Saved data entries
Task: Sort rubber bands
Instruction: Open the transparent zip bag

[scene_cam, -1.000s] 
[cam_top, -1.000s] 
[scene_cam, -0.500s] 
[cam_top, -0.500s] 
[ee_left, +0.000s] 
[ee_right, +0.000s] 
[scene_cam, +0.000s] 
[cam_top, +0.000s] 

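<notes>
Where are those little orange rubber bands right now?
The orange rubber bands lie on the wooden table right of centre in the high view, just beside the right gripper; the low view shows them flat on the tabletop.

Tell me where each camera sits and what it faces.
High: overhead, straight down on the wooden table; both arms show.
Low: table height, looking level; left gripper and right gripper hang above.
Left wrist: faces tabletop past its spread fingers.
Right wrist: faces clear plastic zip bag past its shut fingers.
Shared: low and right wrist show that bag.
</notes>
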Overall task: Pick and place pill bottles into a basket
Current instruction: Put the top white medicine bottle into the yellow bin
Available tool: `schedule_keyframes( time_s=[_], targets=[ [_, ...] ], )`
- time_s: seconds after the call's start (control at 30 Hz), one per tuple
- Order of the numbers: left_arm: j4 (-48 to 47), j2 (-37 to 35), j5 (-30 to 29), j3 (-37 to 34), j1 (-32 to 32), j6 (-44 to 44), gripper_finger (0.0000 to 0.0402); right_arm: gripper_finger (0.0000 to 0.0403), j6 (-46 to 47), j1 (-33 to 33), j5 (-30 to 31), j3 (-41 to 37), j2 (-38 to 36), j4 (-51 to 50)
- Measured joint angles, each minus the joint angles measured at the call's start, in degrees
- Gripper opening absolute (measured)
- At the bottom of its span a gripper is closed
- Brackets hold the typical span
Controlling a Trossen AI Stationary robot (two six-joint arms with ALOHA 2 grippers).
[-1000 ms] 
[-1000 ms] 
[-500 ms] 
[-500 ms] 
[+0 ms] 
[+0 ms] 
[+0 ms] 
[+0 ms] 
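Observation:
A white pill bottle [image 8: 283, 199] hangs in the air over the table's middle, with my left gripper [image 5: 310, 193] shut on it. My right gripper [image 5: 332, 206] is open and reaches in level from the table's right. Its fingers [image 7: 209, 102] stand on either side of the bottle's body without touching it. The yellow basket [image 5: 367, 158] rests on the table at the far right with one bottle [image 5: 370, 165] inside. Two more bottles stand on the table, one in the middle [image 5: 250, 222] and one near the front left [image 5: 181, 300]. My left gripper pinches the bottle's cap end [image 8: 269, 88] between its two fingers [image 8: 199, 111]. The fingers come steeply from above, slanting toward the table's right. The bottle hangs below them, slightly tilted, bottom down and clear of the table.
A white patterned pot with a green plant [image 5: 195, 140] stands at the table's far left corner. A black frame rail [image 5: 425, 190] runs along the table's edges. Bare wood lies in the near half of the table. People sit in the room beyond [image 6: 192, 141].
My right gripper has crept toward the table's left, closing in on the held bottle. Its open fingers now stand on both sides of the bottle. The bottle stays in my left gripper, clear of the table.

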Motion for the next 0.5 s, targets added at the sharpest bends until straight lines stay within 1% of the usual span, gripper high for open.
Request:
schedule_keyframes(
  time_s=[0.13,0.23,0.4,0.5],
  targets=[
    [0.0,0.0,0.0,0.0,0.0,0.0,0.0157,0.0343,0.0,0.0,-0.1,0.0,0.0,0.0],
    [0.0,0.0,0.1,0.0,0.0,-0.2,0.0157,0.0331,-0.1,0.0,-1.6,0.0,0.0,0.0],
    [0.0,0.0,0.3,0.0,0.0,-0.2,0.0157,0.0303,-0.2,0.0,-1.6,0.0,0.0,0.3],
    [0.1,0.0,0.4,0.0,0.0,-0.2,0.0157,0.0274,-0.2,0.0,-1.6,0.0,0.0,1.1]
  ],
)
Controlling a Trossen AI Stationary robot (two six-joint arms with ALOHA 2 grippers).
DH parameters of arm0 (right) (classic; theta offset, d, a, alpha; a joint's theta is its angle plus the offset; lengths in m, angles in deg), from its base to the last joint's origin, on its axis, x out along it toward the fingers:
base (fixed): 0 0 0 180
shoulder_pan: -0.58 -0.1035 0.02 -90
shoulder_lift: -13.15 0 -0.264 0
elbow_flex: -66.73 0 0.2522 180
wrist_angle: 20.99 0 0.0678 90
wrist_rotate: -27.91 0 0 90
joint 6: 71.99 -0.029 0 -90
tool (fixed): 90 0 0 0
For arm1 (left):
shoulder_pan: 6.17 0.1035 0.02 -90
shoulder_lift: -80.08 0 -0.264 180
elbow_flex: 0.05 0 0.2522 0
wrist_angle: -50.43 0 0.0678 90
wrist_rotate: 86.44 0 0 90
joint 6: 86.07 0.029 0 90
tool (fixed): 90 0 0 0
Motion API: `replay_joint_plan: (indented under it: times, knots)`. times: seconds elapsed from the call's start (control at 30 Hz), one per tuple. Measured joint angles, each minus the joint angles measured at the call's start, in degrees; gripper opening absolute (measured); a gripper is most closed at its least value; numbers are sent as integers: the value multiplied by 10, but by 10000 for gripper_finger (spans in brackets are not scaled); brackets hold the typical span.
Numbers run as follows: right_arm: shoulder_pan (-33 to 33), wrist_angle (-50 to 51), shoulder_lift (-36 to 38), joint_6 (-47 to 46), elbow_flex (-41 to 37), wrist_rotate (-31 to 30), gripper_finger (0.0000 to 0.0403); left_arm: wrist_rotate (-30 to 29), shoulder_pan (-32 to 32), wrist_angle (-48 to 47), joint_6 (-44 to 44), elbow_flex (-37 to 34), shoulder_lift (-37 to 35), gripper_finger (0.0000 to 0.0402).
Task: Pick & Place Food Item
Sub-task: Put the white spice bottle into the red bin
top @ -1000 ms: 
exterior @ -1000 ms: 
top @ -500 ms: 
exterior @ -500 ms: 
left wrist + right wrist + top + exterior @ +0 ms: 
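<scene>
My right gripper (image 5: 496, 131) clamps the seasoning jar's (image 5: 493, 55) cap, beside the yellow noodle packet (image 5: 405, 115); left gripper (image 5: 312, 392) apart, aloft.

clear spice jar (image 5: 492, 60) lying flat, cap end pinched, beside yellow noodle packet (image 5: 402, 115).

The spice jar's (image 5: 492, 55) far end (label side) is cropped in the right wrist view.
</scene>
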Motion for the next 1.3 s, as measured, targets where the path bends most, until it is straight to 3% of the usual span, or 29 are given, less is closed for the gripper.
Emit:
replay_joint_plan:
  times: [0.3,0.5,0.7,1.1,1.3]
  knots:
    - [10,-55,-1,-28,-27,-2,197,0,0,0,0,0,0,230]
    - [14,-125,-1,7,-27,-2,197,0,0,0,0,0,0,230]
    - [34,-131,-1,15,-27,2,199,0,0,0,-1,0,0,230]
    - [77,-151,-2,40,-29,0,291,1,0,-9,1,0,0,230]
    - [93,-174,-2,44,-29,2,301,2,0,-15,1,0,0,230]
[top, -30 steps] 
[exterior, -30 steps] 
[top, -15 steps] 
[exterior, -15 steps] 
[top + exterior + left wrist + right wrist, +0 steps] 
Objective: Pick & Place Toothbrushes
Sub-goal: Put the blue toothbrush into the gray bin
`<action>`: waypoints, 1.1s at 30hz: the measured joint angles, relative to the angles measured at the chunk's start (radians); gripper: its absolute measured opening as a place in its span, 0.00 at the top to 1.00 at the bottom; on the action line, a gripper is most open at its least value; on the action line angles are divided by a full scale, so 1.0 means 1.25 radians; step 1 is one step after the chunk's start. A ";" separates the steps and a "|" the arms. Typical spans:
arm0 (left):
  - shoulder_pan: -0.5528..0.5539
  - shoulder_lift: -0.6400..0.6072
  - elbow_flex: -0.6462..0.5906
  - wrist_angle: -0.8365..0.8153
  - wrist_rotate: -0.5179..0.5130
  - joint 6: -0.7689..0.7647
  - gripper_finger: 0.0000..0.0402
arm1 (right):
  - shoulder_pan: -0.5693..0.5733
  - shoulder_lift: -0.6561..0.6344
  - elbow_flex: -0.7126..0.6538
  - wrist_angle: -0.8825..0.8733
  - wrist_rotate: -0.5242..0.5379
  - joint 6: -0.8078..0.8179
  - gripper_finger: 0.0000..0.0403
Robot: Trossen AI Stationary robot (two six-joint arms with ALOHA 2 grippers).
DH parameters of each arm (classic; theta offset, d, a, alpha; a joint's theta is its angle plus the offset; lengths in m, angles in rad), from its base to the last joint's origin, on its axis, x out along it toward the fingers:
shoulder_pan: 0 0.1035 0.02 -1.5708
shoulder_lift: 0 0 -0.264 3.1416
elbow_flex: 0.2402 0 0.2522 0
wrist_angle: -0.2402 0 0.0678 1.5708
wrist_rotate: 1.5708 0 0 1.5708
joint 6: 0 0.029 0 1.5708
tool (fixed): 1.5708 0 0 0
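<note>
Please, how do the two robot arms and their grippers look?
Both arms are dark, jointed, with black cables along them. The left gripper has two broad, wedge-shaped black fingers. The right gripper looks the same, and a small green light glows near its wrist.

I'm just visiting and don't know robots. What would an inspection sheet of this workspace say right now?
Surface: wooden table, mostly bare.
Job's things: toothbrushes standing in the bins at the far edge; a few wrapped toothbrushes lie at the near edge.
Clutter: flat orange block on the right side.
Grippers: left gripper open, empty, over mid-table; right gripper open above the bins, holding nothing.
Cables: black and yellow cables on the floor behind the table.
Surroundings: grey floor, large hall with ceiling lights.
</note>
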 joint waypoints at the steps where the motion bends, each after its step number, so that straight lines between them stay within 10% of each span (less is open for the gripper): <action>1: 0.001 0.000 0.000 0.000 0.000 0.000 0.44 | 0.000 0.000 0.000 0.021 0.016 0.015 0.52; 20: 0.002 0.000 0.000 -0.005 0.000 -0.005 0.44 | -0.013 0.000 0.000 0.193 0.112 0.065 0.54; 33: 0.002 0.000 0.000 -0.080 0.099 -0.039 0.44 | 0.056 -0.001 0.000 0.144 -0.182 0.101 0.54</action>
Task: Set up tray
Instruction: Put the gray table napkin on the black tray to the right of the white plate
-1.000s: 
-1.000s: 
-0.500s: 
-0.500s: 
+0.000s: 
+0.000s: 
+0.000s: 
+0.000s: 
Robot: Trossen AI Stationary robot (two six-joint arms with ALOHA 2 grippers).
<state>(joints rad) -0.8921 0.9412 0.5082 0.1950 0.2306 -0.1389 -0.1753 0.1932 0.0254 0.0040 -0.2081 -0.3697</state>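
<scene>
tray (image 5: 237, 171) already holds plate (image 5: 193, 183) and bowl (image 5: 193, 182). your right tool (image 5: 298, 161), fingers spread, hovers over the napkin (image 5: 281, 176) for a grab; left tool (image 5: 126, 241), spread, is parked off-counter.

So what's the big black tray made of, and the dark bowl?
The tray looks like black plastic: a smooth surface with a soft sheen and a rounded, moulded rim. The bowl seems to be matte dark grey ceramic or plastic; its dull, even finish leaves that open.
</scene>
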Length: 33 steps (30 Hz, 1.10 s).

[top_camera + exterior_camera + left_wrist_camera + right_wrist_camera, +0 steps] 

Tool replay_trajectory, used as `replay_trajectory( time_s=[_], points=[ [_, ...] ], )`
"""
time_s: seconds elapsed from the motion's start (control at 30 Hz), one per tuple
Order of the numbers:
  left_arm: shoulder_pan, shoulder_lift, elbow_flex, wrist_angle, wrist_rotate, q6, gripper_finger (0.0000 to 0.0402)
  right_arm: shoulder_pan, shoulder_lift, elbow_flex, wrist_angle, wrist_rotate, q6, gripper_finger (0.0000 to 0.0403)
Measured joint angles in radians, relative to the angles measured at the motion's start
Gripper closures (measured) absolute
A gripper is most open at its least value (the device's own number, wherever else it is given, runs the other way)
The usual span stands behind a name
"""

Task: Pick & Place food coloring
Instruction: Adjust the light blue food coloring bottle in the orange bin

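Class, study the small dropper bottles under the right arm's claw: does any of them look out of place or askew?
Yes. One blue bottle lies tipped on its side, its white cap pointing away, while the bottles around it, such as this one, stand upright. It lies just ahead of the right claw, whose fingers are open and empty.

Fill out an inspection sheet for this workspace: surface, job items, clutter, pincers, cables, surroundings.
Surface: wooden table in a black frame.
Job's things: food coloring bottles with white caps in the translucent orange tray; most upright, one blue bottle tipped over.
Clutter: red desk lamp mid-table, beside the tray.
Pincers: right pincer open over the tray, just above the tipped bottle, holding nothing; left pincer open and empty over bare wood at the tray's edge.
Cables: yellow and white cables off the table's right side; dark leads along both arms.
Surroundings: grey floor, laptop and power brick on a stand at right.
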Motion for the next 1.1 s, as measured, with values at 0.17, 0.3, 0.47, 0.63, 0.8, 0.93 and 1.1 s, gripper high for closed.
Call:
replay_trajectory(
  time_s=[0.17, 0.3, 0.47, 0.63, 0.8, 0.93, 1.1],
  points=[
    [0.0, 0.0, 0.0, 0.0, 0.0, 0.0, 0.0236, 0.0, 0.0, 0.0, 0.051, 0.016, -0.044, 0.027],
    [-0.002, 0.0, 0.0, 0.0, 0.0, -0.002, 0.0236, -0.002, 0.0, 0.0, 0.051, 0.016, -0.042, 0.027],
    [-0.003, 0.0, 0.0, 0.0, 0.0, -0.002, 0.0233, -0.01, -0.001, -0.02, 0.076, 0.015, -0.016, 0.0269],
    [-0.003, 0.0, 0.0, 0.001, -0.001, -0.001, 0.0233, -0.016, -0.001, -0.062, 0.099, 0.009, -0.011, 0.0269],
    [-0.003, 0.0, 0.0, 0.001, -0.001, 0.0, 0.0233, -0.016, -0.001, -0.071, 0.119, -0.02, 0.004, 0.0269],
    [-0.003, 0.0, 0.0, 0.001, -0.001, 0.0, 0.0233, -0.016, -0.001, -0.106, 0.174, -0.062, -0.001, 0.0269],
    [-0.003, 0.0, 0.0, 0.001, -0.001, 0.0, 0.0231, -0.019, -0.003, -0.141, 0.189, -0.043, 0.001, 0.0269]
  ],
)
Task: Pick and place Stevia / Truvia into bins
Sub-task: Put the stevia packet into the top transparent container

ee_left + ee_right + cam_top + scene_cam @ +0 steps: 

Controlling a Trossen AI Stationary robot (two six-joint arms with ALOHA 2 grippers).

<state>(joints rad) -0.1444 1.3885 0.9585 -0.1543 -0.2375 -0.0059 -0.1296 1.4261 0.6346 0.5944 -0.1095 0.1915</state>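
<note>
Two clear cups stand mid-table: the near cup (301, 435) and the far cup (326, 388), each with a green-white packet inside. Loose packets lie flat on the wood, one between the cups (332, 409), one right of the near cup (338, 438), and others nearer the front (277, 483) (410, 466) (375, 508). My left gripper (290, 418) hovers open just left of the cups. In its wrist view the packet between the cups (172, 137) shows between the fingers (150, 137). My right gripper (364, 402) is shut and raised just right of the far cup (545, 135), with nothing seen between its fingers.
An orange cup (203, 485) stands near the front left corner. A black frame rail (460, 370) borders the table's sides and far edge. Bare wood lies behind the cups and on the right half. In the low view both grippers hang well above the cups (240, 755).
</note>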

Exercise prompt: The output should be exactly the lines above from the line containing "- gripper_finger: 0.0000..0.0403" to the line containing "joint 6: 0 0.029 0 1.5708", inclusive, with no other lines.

Response area:
  - gripper_finger: 0.0000..0.0403
Robot: Trossen AI Stationary robot (two six-joint arms with ALOHA 2 grippers).
DH parameters of each arm (classic; theta offset, d, a, alpha; a joint's theta is its angle plus the offset; lengths in m, angles in rad), from its base to the last joint's origin, on its axis, x out along it toward the fingers:
shoulder_pan: 0 0.1035 0.02 -1.5708
shoulder_lift: 0 0 -0.264 3.1416
elbow_flex: 0.2402 0 0.2522 0
wrist_angle: -0.2402 0 0.0678 1.5708
wrist_rotate: 1.5708 0 0 1.5708
joint 6: 0 0.029 0 1.5708

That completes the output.